PALERMO. 06.03.2008. «Quando ero ufficiale granatiere
avevo un autista del Nord, friulano mi
sembra. Nei momenti di pausa lui leggeva
riviste di meccanica, i colleghi del
Sud Playboy e giornaletti simili. La differenza
c’era già allora. I dati Ocse fanno
una distinzione geografica ma non tengono
conto di alcuni elementi: intanto il
peggioramento c’è stato sia al Nord sia al
Sud, perché i risultati della prima indagine
erano più confortanti; e poi nulla
dicono, questi dati, sulle diverse condizioni
sociali di queste aree del Paese,
condizioni sociali - non parlo solo di
povertà - che inevitabilmente incidono
su tutto il contesto, scuola e preparazione
dei ragazzi compresa».
È un’analisi lucida quella che il direttore
generale dell’Ufficio scolastico regionale
Guido Di Stefano fa dello stato di
salute della scuola italiana e siciliana
partendo dalle cifre, impietose, che vedono
i quindicenni scolarizzati italiani
tra i più «asini» per quanto riguarda la
lettura e le materie scientifiche, e quelli
del Sud e delle isole autentico fanalino
di coda rispetto al resto d’Italia. «Non è
un problema di Nord e Sud. Da noi incide
l’ambiente sociale, certo, ma gli insegnanti
meridionali che vanno a lavorare
al Nord non sono certo meno preparati
degli altri colleghi, anzi.
A mio giudizio
il nodo è che qui al Sud, e in Sicilia in
particolare, c’è tuttora una pessima situazione
dell’edilizia scolastica. Non mi
si venga a dire che non ha importanza:
locali idonei, palestre vere, laboratori
degni di questo nome incidono eccome
sui risultati scolastici. E possono pure
servire ad ottimizzare la spesa evitando
gli sprechi. Un esempio: appena qualche
giorno fa ho esaminato la situazione
delle scuole elementari siciliane, soffermandomi
sulle prime classi. Bene,
ho visto che nei capoluoghi prevalgono
le classi numerose, mentre altrove ci
sono classi con pochissimi alunni.

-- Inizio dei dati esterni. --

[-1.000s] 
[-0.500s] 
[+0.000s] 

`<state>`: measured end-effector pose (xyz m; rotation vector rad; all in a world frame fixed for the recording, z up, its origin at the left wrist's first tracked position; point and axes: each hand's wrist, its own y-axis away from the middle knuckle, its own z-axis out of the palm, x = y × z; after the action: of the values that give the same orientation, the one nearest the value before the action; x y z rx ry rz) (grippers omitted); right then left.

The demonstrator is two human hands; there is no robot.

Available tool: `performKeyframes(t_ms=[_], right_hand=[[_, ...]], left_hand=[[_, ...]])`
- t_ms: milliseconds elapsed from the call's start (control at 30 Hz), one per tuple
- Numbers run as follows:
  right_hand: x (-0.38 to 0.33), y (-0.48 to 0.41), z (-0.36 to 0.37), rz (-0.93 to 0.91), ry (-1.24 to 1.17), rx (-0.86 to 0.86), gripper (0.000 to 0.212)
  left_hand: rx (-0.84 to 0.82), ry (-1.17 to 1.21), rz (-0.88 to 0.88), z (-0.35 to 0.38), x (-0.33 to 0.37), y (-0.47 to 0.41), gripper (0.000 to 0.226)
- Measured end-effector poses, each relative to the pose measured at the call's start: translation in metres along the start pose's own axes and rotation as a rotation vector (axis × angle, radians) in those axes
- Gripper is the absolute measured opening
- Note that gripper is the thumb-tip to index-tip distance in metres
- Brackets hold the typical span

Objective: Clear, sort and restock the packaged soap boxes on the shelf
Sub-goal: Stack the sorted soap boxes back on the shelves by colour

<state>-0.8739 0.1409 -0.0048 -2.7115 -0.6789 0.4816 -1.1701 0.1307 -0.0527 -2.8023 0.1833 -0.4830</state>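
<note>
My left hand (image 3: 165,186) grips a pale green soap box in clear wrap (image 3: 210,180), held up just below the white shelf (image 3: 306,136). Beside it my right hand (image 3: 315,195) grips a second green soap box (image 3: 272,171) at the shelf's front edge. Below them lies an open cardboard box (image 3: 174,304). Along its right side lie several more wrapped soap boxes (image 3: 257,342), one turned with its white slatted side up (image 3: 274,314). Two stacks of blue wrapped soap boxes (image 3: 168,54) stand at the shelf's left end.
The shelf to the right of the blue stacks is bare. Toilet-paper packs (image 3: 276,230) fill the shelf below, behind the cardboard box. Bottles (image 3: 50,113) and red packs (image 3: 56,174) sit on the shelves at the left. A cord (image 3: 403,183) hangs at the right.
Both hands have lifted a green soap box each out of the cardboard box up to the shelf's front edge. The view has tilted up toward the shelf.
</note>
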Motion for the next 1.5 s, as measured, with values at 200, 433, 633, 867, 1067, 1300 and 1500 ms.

Perché?
Perché se la scuola, come purtroppo
in molti casi ancora avviene, è in un
edificio di civile abitazione è impossibile
mettere in un’aula più di 15 bambini.
Se ci fossero scuole vere questo non accadrebbe,
spendiamo male le risorse
che abbiamo».
Che fare? Quali priorità indicare per il
settore scuola ai candidati alla Presidenza
della Regione? Di Stefano non ha
dubbi: «Bisogna – dice – concentrare le
risorse sull’edilizia scolastica. Negli ultimi
anni sono stati fatti sforzi notevoli,
qualche miglioramento c’è stato ma non
basta. Occorre far confluire sull’obiettivo
di avere scuole decenti tutte le risorse.
Se si seguirà questa strada entro pochi
anni, col calo demografico, i risultati
si vedranno. E potranno essere risultati
a tutto campo se si impiegheranno risorse
per tenere queste scuole aperte
anche nel pomeriggio, soprattutto nei
quartieri a rischio».
E per la scuola italiana? Di cosa ha bisogno
il sistema istruzione per diventare
competitivo a livello europeo, per dare
ai giovani una «base» spendibile? «La
scuola italiana – dice Di Stefano – ha bisogno
anzitutto di stabilità. Bisogna
cambiare, certo, ma i politici devono
trovare una via condivisa che deve essere
portata avanti nel tempo. Il fatto che
cambino i ministri non può e non deve
significare che la riforma avviata da uno
viene smantellata dal successore. E poi
c’è il grande nodo della formazione dei
docenti, che deve essere sistematica e
specifica. L’auto-aggiornamento non basta,
non è sufficiente. E sono necessarie
delle formule di valutazione periodica,
deve esistere un sistema premiale per
chi lavora meglio e di più. La scuola non
deve essere autoreferenziale, i risultati
non possono essere valutati sulla base
del numero di promossi».
Dove trovare le risorse per fare tutto
questo? «Non facciamoci illusioni – dice
Di Stefano – non possiamo contare su
ulteriori investimenti. E allora la strada
è una sola: ottimizzare le spese per la
scuola, e utilizzare quanto risparmiato
investendolo sul mondo dell’istruzione».